Data to use START

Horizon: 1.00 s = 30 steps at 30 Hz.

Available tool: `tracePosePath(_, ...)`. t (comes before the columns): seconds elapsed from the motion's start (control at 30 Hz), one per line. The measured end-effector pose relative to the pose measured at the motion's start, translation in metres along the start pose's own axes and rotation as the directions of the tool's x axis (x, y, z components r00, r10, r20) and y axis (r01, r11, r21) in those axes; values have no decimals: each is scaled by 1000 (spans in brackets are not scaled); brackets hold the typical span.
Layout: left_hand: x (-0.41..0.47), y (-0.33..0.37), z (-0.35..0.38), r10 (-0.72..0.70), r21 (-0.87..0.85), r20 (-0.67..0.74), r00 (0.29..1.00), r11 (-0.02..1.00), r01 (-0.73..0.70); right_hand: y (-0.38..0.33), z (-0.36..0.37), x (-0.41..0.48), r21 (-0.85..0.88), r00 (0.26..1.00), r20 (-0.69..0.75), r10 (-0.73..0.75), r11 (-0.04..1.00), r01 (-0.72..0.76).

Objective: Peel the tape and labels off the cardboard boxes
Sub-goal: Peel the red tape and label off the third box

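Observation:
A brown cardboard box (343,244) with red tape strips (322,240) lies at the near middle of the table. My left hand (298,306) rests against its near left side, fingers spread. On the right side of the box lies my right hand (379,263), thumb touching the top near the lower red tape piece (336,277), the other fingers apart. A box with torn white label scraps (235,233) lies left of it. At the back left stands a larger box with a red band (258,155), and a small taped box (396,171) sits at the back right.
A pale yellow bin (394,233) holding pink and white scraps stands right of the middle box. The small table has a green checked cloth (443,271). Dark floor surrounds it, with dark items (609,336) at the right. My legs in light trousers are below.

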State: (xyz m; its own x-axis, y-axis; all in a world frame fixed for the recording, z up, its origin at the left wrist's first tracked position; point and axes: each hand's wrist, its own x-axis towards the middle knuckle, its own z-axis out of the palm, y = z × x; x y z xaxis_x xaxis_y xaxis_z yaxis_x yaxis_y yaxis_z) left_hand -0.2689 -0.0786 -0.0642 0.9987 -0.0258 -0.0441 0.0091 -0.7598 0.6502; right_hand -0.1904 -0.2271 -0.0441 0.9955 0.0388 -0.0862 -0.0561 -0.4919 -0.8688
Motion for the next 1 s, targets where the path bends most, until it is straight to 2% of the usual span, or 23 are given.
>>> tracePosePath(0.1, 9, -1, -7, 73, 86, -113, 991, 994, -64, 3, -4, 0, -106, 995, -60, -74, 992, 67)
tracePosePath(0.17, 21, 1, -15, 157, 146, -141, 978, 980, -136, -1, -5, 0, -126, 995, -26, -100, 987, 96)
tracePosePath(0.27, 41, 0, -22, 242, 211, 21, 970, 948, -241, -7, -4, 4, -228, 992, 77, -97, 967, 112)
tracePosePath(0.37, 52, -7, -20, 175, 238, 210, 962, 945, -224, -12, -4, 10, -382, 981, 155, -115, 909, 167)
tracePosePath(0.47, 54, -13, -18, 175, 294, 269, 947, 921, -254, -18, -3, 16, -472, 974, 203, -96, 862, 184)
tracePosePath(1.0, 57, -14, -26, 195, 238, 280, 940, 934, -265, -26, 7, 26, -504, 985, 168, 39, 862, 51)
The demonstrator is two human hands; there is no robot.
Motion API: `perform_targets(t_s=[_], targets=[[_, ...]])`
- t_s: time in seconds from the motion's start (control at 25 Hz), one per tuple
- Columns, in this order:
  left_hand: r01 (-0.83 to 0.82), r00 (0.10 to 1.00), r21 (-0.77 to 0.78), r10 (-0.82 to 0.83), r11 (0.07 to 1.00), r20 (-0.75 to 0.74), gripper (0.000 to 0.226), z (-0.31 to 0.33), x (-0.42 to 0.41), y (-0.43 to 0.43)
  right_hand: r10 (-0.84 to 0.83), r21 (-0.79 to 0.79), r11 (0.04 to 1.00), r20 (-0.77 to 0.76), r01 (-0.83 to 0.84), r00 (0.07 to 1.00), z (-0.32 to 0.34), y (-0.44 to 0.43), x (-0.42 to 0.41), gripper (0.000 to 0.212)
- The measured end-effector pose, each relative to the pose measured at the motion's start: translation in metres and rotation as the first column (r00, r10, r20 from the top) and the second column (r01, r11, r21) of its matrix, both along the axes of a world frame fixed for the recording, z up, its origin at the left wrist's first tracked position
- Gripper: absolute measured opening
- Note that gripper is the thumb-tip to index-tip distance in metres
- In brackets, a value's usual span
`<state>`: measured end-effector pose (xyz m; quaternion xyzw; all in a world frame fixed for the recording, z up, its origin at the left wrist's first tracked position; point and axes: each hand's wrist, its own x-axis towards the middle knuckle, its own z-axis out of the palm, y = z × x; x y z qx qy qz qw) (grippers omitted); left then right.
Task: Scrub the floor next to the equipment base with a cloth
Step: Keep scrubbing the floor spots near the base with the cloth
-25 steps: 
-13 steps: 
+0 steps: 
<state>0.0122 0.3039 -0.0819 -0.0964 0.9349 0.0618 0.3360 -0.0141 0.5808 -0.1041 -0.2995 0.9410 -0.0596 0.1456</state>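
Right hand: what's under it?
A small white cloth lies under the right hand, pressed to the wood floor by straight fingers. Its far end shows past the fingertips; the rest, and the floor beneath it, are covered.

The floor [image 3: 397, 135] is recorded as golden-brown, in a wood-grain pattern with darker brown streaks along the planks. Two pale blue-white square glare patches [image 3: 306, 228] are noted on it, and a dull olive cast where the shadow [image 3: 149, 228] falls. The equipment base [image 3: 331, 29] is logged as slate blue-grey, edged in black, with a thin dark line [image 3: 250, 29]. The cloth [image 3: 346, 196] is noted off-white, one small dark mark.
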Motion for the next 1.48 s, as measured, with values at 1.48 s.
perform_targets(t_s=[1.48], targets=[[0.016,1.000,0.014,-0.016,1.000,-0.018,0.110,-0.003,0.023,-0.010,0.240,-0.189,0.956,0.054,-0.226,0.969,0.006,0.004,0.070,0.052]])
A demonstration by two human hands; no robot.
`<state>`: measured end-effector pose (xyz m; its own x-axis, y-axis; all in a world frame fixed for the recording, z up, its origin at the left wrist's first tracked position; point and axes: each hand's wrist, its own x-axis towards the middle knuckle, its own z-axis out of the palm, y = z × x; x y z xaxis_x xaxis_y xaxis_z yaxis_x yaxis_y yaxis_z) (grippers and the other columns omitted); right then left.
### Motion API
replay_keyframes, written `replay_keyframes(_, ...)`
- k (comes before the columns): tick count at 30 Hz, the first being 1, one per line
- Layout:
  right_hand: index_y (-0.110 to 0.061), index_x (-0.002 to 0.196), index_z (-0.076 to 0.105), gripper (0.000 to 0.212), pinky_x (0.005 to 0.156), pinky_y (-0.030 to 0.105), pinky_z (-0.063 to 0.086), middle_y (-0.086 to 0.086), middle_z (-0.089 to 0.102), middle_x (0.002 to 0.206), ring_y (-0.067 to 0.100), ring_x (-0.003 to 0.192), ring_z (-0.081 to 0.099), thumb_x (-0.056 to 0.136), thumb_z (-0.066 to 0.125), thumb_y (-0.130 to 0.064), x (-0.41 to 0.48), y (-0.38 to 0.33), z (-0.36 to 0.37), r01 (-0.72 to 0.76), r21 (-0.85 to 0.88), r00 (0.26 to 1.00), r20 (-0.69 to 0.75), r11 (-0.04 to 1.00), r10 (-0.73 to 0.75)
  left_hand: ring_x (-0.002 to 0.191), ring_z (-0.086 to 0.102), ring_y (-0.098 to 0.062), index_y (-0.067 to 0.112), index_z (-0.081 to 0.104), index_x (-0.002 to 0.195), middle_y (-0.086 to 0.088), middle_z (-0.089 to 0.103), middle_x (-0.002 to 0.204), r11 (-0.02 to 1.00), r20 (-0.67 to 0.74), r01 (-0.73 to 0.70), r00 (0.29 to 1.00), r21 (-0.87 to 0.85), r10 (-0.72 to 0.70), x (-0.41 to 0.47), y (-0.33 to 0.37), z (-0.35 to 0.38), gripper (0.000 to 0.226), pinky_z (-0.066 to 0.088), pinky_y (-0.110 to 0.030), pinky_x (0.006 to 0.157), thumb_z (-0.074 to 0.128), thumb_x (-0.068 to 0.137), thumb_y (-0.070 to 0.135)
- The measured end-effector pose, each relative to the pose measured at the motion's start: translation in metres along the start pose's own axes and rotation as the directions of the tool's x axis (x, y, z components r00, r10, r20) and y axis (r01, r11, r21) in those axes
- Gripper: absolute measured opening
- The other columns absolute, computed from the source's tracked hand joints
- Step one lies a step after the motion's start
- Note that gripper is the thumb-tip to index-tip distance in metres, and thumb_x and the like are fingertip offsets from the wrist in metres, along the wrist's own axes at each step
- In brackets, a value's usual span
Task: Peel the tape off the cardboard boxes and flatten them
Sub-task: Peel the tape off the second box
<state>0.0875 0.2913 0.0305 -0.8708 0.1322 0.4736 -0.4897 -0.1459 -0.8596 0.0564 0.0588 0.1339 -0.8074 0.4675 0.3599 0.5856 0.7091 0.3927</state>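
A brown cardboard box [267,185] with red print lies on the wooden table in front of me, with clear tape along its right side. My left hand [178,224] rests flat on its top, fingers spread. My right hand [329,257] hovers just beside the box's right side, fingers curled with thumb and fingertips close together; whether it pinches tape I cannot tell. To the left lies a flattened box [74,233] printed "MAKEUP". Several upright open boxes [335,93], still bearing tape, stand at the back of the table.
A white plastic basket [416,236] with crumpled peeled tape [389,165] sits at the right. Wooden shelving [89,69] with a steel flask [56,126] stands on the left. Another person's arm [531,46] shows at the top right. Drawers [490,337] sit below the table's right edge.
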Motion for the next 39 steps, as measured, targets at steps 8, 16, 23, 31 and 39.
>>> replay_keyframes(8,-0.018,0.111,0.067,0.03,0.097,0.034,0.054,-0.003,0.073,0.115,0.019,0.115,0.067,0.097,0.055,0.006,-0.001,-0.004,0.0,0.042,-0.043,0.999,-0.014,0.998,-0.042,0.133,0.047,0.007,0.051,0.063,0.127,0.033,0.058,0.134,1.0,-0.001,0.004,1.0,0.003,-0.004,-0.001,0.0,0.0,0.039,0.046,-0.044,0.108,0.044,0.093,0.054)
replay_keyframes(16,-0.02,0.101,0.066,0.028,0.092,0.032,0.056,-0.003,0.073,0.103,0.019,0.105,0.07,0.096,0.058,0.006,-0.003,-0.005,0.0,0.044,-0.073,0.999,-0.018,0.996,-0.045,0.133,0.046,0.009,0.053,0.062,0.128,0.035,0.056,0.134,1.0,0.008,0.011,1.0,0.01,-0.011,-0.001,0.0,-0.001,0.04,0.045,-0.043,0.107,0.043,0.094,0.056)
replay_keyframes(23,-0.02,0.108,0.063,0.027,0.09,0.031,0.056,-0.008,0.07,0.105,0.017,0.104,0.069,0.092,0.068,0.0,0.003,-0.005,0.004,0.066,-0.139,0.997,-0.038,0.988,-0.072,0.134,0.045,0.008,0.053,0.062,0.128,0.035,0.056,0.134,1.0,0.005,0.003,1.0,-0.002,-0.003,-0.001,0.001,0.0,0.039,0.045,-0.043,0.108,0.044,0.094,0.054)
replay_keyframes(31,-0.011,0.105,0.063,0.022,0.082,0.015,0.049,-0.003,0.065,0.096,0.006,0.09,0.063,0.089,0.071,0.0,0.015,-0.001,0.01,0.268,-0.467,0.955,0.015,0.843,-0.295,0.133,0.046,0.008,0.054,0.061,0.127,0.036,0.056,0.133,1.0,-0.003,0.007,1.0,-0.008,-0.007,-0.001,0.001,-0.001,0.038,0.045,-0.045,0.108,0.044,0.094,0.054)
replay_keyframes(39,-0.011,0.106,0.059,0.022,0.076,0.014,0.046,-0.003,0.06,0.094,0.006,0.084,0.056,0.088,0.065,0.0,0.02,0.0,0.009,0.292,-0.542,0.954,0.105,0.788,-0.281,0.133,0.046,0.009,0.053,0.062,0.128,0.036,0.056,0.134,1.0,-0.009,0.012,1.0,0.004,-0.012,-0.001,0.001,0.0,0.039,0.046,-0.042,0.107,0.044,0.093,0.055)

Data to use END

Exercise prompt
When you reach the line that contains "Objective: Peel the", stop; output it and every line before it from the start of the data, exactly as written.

Result for this task
Horizon: 1.00 s = 30 steps at 30 Hz.

Available tool: `tracePosePath(_, ...)`. t (comes before the columns): seconds elapsed from the motion's start (control at 30 Hz), one per line. The measured end-effector pose relative to the pose measured at the motion's start, translation in metres along the start pose's own axes and rotation as the directions of the tool's x axis (x, y, z components r00, r10, r20) and y axis (r01, r11, r21) in those axes; values have no decimals: each is scaled by 1000 (spans in brackets are not scaled); brackets hold the typical span.
Layout: left_hand: x (-0.41..0.47), y (-0.33..0.37), z (-0.35..0.38), r10 (-0.72..0.70), r21 (-0.87..0.85), r20 (-0.67..0.74), r00 (0.29..1.00), r11 (-0.02..1.00), r01 (-0.73..0.70); right_hand: y (-0.38..0.33), z (-0.36..0.37), x (-0.41..0.48), r21 (-0.85..0.88), r00 (0.26..1.00), r20 (-0.69..0.75), r10 (-0.73..0.75), r11 (-0.04..1.00), r01 (-0.72..0.76).

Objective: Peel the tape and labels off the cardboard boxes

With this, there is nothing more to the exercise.